Understanding a patient's allergy status is important for ensuring safe, high-quality patient care. In cancer patients, in whom the ability to use first-line chemotherapeutic agents is critical, an accurate allergy diagnosis is also necessary for proper management of HSR and for providing optimal therapy.
In our study, skin tests in cancer patients with symptoms of a possible HSR during the administration of a platinum salt helped to identify patients with platinum allergy and to evaluate the cross-reactivity between these agents in order to safely reintroduce an alternative platinum. Altogether, skin tests allowed platinum-based treatment to continue in 15 patients, of whom 14 (64%) continued with good long-term tolerance. Only in 7 of the patients did the oncologist decide to discontinue treatment. These results are similar to those observed in other published series that analyzed the treatment options followed in patients and their outcomes after performing skin tests. Pradelli et al.  in a recent publication reported that 65% of patients with suspected HSRs who were referred for the study of hypersensitivity continued with the platinum-based therapy, while Leguy et al.  in a previous study reported a somewhat lower percentage, 57%, probably because they did not perform controlled desensitization in patients with positive skin tests.

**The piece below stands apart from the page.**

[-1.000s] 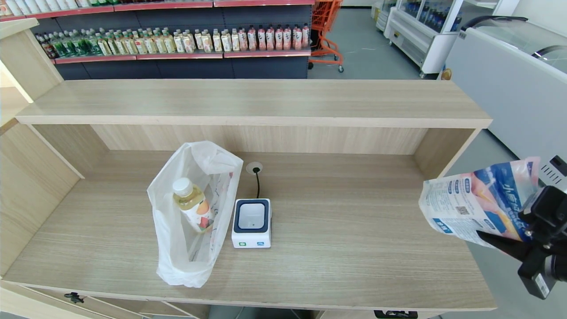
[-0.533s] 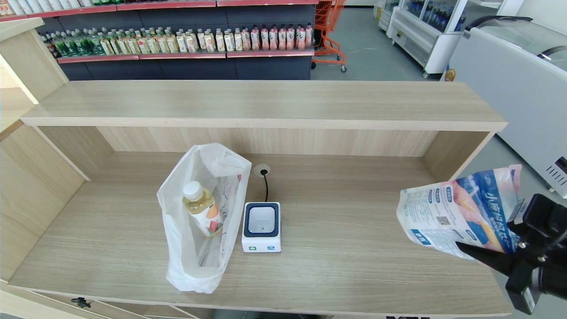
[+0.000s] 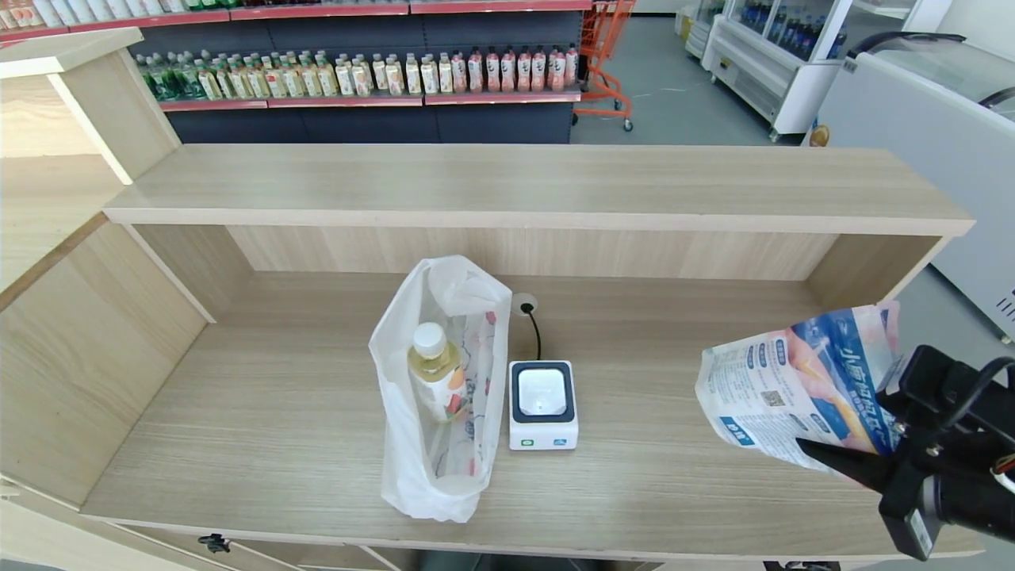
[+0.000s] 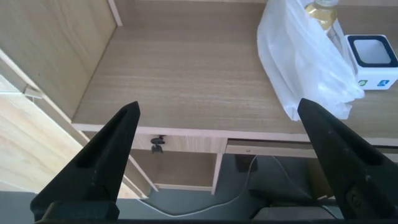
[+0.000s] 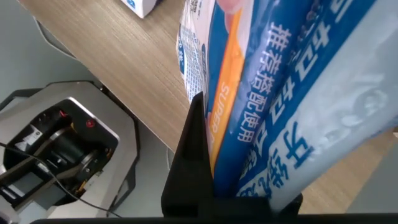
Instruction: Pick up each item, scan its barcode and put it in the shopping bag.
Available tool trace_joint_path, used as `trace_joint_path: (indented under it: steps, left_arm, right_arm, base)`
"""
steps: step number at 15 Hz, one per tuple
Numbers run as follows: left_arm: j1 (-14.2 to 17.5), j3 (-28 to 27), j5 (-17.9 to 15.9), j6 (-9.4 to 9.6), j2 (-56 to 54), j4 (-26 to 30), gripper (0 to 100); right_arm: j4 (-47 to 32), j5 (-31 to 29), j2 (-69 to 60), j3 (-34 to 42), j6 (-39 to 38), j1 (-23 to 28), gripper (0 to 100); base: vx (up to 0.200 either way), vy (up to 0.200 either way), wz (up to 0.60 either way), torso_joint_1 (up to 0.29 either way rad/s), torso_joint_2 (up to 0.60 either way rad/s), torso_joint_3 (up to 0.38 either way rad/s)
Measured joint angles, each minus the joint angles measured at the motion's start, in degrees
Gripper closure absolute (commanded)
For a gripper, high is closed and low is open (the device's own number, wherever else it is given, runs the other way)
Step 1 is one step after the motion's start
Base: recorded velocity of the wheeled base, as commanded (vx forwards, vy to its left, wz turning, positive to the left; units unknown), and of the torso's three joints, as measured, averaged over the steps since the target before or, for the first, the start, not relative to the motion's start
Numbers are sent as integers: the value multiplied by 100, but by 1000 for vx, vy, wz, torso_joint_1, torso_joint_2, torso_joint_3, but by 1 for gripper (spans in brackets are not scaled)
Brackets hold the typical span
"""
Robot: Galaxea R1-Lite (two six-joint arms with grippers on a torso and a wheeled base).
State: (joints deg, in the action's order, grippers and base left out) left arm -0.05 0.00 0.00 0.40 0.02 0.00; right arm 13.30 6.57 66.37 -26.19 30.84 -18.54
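My right gripper (image 3: 852,448) is shut on a blue, white and pink snack packet (image 3: 797,381), held in the air above the counter's right end. The right wrist view has the packet (image 5: 273,93) pinched against a black finger (image 5: 193,155). A white barcode scanner (image 3: 543,404) sits mid-counter, well to the left of the packet. Beside it stands a white shopping bag (image 3: 432,428) with a tea bottle (image 3: 434,373) upright inside. My left gripper (image 4: 219,106) is open and holds nothing, below the counter's front edge, with the bag (image 4: 305,62) and scanner (image 4: 373,53) beyond it.
The wooden counter (image 3: 262,412) has a raised ledge (image 3: 539,182) along the back and side walls at both ends. The scanner's black cable (image 3: 535,333) runs into a grommet behind it. Bare surface lies left of the bag and between scanner and packet.
The head camera has shifted, so the counter sits further right in the picture. The right gripper has carried the packet inward over the counter, closer to the scanner.
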Motion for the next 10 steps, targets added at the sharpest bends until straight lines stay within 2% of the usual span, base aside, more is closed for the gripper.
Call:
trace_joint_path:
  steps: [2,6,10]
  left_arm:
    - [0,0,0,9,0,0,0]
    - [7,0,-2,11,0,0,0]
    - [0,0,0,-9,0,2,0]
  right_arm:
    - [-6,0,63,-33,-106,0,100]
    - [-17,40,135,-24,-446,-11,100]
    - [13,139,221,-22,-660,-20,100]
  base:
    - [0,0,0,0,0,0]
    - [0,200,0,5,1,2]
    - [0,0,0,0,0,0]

The high NPV found in our study (0.91) is consistent with that described in the literature, the latter being between 0.92–0.99, even reaching 100% true negatives in some cases [4, 6, 7]. Published data also indicate that in patients with false negative results subsequent reactions are usually mild, as happened with our patient [7, 8]. These data indicate that skin tests may predict with reasonable reliability the absence of a future HRS in case of further chemotherapy with a negatively tested platinum salt.
Regarding the risk factors for HSR to platinum salts, these reactions occur after patients have undergone several courses of treatment [6, 7, 9]. Although we found that the median number of courses before the suspected HSR was 9, consistent with those collected in the bibliography, we did not find statistical significance between the patients with positive and negative skin tests, probably due to the small sample size. It should be noted that with respect to another widely described risk factor, which is having a platinum-free interval greater than 12 or 24 months [9, 10], in our study, statistically significant differences were obtained in the platinum-free interval between patients with positive and negative results, with the median of positives at 22 months.
This study provides initial evidence of the value of skin testing as a diagnostic aid. Nevertheless, we must acknowledge some limitations, principally the small patient population and the retrospective and observational nature of the study. Prospective studies in wide series are needed to more precisely determine the usefulness of these tests.
In conclusion, skin testing allowed accurate identification of patients with platinum allergy and the resumption of platinum-based therapy in many patients for whom no suitable therapeutic alternative was clinically acceptable.